11. Elagabalus Discovers the Limits of Shocking Roman Sensibilities
One of Rome’s weirdest rulers, Marcus Aurelius Antoninus Augustus, better known to history as Elagabalus (203 – 222), was emperor from 218 until his assassination four years later. His religious practices, which would have weirded out contemporary Romans if performed by a private citizen, were outright bizarre and shocking when carried out by an emperor.
He had been a priest of the Syrian sun god Elagabalus, and after ascending the throne as a teenager, he took the god’s name as his own and brought his worship to Rome. There, he built Elagabalus a lavish temple, whose inauguration astonished everybody. Senators, high ranking officials, and the public, were flabbergasted on opening day to witness the unprecedented sight of a Roman emperor dancing around the deity’s altar, to the accompaniment of cymbals and drums.
The new emperor further offended sensibilities by attempting to incorporate his religion into the Roman pantheon. He made Elagabalus as supreme god, above Jupiter, and transferred the most sacred relics of the Roman religion to his new temple. He also ordered that other religions, including Jews and the nascent Christians, transfer their rites to Elagabalus’ temple.
Elagabalus might also have been the most flamboyantly homosexual ruler in history. He openly went about in women’s clothing, and publicly fawned upon male lovers, whom he elevated to high positions. They included an athlete who was given a powerful position at court, and a charioteer whom he sought to declare as Caesar. He also reportedly prostituted himself in the imperial palace. Respected emperors such as Trajan and Hadrian had male sexual partners, and Hadrian had even created a religious cult for a youthful lover who had accidentally drowned. However, Elagabalus was the passive, or receptive partner in homosexual acts: a Roman emperor who was a top was acceptable, but a bottom was not.
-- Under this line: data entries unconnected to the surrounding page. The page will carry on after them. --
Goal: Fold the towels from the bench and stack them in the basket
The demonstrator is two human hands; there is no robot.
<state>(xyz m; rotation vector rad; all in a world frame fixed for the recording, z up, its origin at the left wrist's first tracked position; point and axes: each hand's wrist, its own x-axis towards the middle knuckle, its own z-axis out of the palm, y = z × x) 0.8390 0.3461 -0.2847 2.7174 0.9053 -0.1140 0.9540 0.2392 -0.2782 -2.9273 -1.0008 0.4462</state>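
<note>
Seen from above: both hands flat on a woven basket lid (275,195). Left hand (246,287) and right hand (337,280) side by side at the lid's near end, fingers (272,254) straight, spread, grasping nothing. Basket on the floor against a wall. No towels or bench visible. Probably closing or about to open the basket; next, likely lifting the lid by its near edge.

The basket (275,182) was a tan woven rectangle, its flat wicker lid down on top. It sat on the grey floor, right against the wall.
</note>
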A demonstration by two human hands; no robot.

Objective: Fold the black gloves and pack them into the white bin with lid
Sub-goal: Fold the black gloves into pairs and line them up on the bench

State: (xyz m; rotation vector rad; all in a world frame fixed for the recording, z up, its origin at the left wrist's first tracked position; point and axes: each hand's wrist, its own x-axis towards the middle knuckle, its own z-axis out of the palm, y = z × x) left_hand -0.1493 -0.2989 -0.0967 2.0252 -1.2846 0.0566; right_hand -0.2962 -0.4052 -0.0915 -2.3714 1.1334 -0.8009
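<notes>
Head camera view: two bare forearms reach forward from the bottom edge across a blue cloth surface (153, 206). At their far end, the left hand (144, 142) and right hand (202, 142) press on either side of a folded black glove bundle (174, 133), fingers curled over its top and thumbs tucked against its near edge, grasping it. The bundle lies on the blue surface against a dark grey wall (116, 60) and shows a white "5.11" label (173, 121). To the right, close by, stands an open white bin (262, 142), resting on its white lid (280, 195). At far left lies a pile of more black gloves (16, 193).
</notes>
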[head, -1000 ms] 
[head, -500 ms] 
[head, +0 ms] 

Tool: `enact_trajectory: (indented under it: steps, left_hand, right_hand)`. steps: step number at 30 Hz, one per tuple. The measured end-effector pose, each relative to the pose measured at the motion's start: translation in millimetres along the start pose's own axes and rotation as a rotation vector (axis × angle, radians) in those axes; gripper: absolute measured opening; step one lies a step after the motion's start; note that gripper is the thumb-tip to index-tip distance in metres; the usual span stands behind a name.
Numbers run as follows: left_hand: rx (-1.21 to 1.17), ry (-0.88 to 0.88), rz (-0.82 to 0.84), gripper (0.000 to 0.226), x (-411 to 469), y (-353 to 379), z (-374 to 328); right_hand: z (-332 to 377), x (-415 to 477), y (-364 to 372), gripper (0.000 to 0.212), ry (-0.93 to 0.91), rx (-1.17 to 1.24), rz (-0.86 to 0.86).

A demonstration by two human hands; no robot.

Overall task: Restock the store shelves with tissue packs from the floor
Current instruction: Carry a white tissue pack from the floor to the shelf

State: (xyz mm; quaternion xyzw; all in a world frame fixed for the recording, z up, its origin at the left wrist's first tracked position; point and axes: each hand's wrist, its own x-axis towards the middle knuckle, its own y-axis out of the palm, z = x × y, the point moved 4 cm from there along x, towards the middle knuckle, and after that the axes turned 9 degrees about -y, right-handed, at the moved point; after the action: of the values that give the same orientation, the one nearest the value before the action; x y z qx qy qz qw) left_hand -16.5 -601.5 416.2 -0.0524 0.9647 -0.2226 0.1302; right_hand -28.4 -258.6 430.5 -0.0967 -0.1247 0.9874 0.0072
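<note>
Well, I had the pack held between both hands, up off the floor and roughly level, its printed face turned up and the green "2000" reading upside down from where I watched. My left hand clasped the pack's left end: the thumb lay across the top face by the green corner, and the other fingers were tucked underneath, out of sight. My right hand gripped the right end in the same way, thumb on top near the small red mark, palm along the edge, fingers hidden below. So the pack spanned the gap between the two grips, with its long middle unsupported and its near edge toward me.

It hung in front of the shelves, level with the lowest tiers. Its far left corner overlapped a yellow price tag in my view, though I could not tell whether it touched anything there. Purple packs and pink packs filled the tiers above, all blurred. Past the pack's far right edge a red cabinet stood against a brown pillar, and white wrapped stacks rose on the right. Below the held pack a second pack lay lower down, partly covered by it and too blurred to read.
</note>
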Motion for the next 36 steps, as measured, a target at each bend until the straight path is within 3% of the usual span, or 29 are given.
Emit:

On March 11th, 222, soldiers in a military parade showed their contempt by cheering Elagabalus’ cousin, while ignoring the emperor. He ordered the arrest and execution of the insubordinate soldiers, but instead, his bodyguards turned around and attacked him and his mother, hacking them to pieces. Their heads were chopped off, and Elagabalus’ corpse was dragged around Rome, before it was unceremoniously tossed into the Tiber river.